Et pour cause, les « Musalertsi » se vivent aussi au présent. Leur communauté refuse de se dissoudre et continue de revendiquer l’identité de Musaler, en plus de l’arménienne. Le culte de cette mémoire a été favorisé par le retour, en 1947, des « Musalertsis » en Arménie, sur proposition de Joseph Staline.
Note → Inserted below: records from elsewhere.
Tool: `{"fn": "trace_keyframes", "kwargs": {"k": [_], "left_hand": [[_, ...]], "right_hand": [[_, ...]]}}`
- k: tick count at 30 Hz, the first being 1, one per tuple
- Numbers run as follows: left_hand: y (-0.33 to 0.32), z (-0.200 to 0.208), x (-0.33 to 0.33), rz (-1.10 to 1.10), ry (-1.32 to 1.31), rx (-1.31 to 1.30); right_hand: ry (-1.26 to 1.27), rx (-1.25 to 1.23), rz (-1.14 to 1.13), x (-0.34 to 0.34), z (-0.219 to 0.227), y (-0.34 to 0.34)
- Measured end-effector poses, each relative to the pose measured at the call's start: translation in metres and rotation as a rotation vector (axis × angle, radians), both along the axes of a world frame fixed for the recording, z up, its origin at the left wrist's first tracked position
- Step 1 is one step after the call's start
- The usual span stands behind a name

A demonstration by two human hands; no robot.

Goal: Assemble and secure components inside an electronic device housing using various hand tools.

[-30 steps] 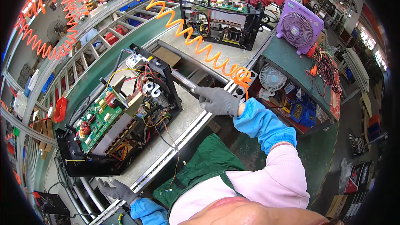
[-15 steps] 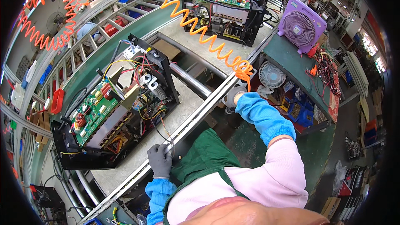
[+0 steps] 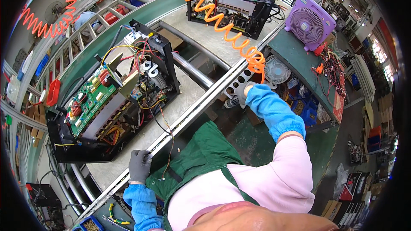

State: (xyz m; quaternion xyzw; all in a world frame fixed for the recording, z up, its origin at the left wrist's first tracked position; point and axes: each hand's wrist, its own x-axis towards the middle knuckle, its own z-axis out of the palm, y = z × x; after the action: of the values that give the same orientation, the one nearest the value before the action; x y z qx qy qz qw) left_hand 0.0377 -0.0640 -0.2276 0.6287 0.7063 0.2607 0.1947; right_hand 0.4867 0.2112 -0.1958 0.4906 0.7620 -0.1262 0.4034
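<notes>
My left hand (image 3: pixel 140 167), in a grey glove, rests at the near metal rail (image 3: pixel 169 134) with its fingers loosely bent and holding nothing I can see. My right hand (image 3: pixel 248 90) is at a metal bracket with round holes (image 3: pixel 238 82), beyond the rail. It is closed round what seems to be an air screwdriver (image 3: pixel 231 102); the sleeve and bracket hide most of the grip. An orange coiled air hose (image 3: pixel 252 57) runs down to that hand. On the left stands an open black chassis (image 3: pixel 79 149) with a green circuit board (image 3: pixel 92 105); a thin wire (image 3: pixel 171 145) hangs from it over the rail.
A second open chassis (image 3: pixel 233 8) stands farther along the roller line (image 3: pixel 195 70). On the right, a green table (image 3: pixel 295 49) bears a purple fan (image 3: pixel 309 21) and wire bundles (image 3: pixel 332 70). Blue bins (image 3: pixel 309 114) sit below. Green-yellow cutters (image 3: pixel 114 216) lie at lower left.
My left hand has slid left and nearer along the rail, away from the hanging wire. My right hand has shifted slightly, uncovering the holed bracket. The co-worker's gloved hand has left the far chassis.
</notes>
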Motion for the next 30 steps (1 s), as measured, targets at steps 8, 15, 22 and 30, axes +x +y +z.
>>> {"fn": "trace_keyframes", "kwargs": {"k": [8,15,22,30], "left_hand": [[-0.005,0.011,0.031,-0.082,-0.388,-0.055],[0.036,-0.001,0.123,-0.553,-0.913,-0.369],[0.060,-0.033,0.149,0.309,-2.196,-0.143],[0.069,0.008,0.142,0.075,-1.854,-0.281]], "right_hand": [[0.217,-0.059,0.031,-0.002,0.133,-0.070],[0.593,0.002,0.036,-0.044,0.138,-0.116],[0.967,-0.407,-0.098,-0.070,0.015,-0.158],[1.612,-1.584,-0.797,-0.104,-0.074,-0.167]]}}
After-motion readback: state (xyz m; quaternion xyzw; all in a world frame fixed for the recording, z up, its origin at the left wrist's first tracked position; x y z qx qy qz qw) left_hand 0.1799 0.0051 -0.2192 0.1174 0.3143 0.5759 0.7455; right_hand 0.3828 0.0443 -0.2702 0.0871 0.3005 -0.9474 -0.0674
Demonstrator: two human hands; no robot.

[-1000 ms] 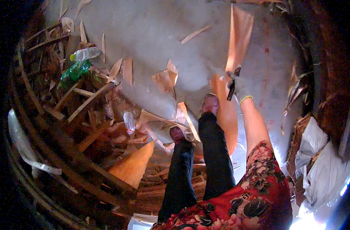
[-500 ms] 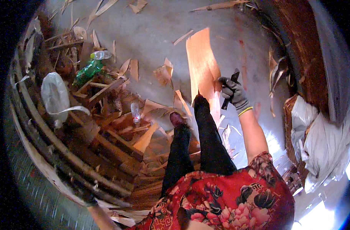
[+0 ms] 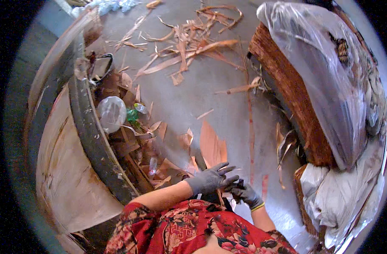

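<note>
My left hand [image 3: 210,180], in a grey glove, reaches across in front of my body with its fingers stretched out and apart. Close beside it on the right is my right hand [image 3: 247,195], also gloved in grey with a yellow cuff edge. Its fingers are curled around a slim black tool [image 3: 240,183], mostly hidden by the hands. The fingertips of both hands nearly meet. Just beyond them a pale orange-brown sheet of wood veneer [image 3: 211,144] lies on the floor, its near end hidden behind my left hand.
Veneer scraps [image 3: 183,51] litter the grey floor ahead. At left are curved wooden boards [image 3: 75,169], a white plastic bag [image 3: 112,113], a green bottle [image 3: 133,115] and a clear bottle [image 3: 153,166]. A stack with a brown edge [image 3: 286,89] under plastic sheeting [image 3: 316,76] stands right.
My left hand has come from the lower left to beside my right hand. My right hand has drawn back from the veneer sheet toward my body. The view has tilted up.
</note>
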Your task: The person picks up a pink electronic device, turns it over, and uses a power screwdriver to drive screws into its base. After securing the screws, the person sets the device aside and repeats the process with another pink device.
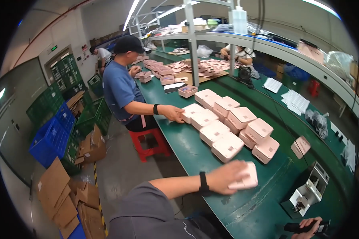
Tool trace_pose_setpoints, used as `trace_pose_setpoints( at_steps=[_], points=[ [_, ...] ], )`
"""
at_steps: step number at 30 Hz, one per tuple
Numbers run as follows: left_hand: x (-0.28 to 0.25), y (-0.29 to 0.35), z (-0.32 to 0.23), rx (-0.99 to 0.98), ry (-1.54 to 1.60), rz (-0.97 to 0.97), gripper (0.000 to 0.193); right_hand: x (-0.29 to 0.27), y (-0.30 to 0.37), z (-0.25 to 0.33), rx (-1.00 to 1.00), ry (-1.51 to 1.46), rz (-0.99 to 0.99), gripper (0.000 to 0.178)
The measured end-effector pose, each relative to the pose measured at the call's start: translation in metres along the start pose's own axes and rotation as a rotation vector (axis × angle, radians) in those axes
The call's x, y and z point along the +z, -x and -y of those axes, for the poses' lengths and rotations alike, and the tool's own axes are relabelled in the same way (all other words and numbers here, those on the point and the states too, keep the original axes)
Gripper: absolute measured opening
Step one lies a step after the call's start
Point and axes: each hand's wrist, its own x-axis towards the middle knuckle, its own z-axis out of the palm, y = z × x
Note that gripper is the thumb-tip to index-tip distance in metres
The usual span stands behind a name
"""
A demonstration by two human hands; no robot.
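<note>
My left hand (227, 177), with a black band at the wrist, is closed over a pale pink square case (250, 175) at the near end of the green bench; the fingers are slightly blurred. Low at the right edge, my right hand (309, 228) wraps round a black cylindrical handheld tool (293, 228), partly cut off by the view's rim. Just beyond my left hand stand several similar pink cases (227, 146) with rounded corners, some stacked in two layers. A co-worker's hand (172, 113) touches the far-left case (190, 111) of this group.
A metal fixture (307, 191) stands on the bench right of my left hand. Beyond it a single pink case (300, 146) lies apart. A co-worker in blue (121, 83) sits on a red stool (147, 143). Crates (48, 135) and cardboard (58, 195) crowd the left floor.
</note>
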Motion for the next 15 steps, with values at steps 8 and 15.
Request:
trace_pose_setpoints(
  at_steps=[8, 15],
  points=[
    [0.025, -0.035, -0.06, 0.38, 0.388, 0.208, 0.071, 0.004, 0.009, -0.012, -0.078, -0.05, 0.212, 0.037],
    [0.051, -0.087, -0.06, 0.521, 0.482, 0.248, 0.07, 0.026, 0.015, -0.003, -0.003, 0.126, 0.191, 0.034]
  ],
)
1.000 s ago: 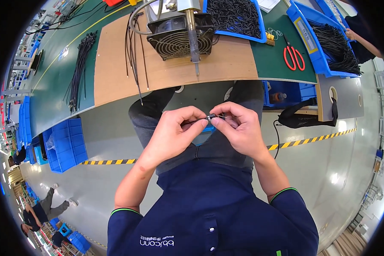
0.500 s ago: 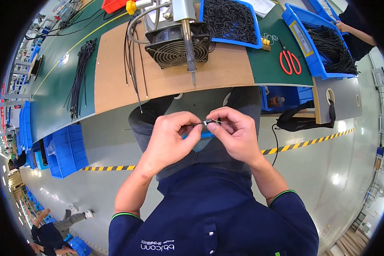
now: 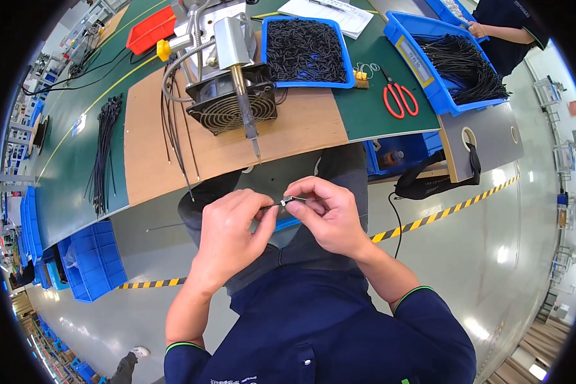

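Over my lap, my left hand (image 3: 232,232) pinches a thin black cable (image 3: 166,227) between thumb and fingers, and the cable's free length trails out to the left. Close against it, my right hand (image 3: 326,214) is closed on a small black connector piece (image 3: 292,199) with a bright silver-white bit at its left side. The two sets of fingertips almost meet there. A short thin end sticks out past the right thumb. Fingers cover much of the connector, so I cannot tell how far the cable sits in it.
Ahead on the bench stands a fan (image 3: 233,105) beside a soldering iron (image 3: 246,118) pointing down. A blue tray (image 3: 347,77) holds small black parts; a blue bin (image 3: 422,80) holds black cables. Red-handled cutters (image 3: 400,101) and a cable bundle (image 3: 102,157) lie there. A co-worker's hand (image 3: 477,29) is at far right.
The view has turned, so the bench items appear further left. Both hands keep their pinch on the cable and connector, close together as before.
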Tool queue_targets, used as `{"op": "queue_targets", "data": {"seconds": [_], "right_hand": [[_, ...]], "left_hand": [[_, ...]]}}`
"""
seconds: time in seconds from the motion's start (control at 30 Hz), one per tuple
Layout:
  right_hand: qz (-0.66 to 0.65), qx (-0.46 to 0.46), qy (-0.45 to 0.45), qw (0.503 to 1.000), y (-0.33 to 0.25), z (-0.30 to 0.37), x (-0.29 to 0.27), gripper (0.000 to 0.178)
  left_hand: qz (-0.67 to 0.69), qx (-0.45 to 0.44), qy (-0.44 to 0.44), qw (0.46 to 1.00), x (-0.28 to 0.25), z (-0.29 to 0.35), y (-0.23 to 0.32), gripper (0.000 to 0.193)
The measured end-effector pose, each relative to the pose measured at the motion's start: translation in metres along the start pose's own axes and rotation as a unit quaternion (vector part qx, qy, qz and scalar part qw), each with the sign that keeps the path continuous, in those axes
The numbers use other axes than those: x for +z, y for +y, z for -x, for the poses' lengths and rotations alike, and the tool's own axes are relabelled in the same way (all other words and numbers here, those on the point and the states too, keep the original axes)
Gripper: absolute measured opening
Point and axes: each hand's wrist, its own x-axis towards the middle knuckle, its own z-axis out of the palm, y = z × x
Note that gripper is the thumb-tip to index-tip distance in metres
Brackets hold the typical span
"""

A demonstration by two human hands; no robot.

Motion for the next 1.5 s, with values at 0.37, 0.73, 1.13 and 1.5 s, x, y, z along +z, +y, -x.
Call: {"op": "queue_targets", "data": {"seconds": [0.37, 0.73, 1.13, 1.5], "right_hand": [[-0.020, -0.014, 0.002, 1.000, 0.009, -0.001, -0.003, 0.017], [-0.002, -0.032, 0.005, 0.999, 0.010, -0.006, -0.003, 0.017], [0.002, -0.061, 0.034, 0.998, 0.007, -0.008, 0.001, 0.017], [-0.027, -0.066, 0.037, 0.997, 0.012, -0.008, 0.005, 0.015]], "left_hand": [[0.086, -0.027, 0.013, 0.996, 0.007, -0.006, -0.004, 0.009], [0.064, -0.027, 0.004, 0.998, 0.004, -0.010, -0.003, 0.008], [0.116, -0.069, -0.005, 0.991, 0.001, -0.013, 0.000, 0.005], [0.315, -0.180, -0.027, 0.931, 0.006, -0.013, -0.012, 0.007]]}}
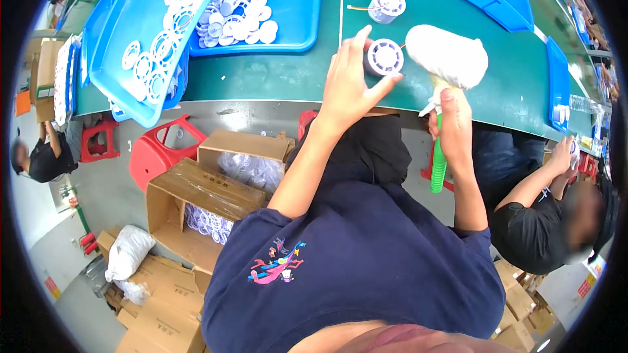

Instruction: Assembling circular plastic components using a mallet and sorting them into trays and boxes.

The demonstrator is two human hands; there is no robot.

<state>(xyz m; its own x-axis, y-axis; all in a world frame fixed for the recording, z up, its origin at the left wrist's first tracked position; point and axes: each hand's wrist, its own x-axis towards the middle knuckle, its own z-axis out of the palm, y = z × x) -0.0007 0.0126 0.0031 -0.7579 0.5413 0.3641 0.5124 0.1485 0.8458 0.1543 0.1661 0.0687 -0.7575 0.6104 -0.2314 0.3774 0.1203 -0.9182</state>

M. Berj Ghazarian, membre du comité d’organisation de l’événement, précise toutefois que « le village de Musaler n’a accueilli les Musalertsis qu’à partir de 1968, dans le sillage des grandes émeutes de 1965 à Erevan, à l’occasion du cinquantième anniversaire du génocide, et au cours desquelles le peuple arménien a imposé au pouvoir soviétique la reconnaissance de son identité nationale ». Le village n’a d’ailleurs pris officiellement le nom de Musaler qu’en 1972 et le mémorial a été achevé en 1976. La communauté compte plus de six mille membres répartis sur toute la surface du globe, de Los Angeles à la Syrie. « Il y a même deux familles de Musalertsis à Madagascar ! » s’amuse M. Berj Ghazarian.

À l'occasion de la commémoration de septembre, les Musalertsis offrent chaque année au public du harissa, un plat traditionnel des communautés arméniennes du plateau anatolien. La veille, quarante moutons ont été égorgés en mémoire des quarante jours de résistance avant le sauvetage français. Le plat a ensuite été béni par les prêtres avant d’être laissé à mijoter dans de grandes marmites de fer blanc. La distribution du harissa se fait dans une ambiance de banquet, et une fois le signal donné par le tamada (le chef de table, chargé d'animer le repas et de répartir la parole), Arméniens et Français communient dans sa dégustation.

Après quelques discussions entre convives, la foule se disperse lentement en descendant les marches qui mènent du mémorial au parking en contrebas. Sur le chemin de la descente, on remarque quelques tombes. Ce sont celles des Musalertsis, ceux qui ont perdu la vie lors de la première guerre du Haut-Karabagh, comme un rappel que, malgré les efforts déployés pour transformer les tragédies de son histoire en commémorations joyeuses, le peuple arménien n’a pas encore vu le bout de ses souffrances.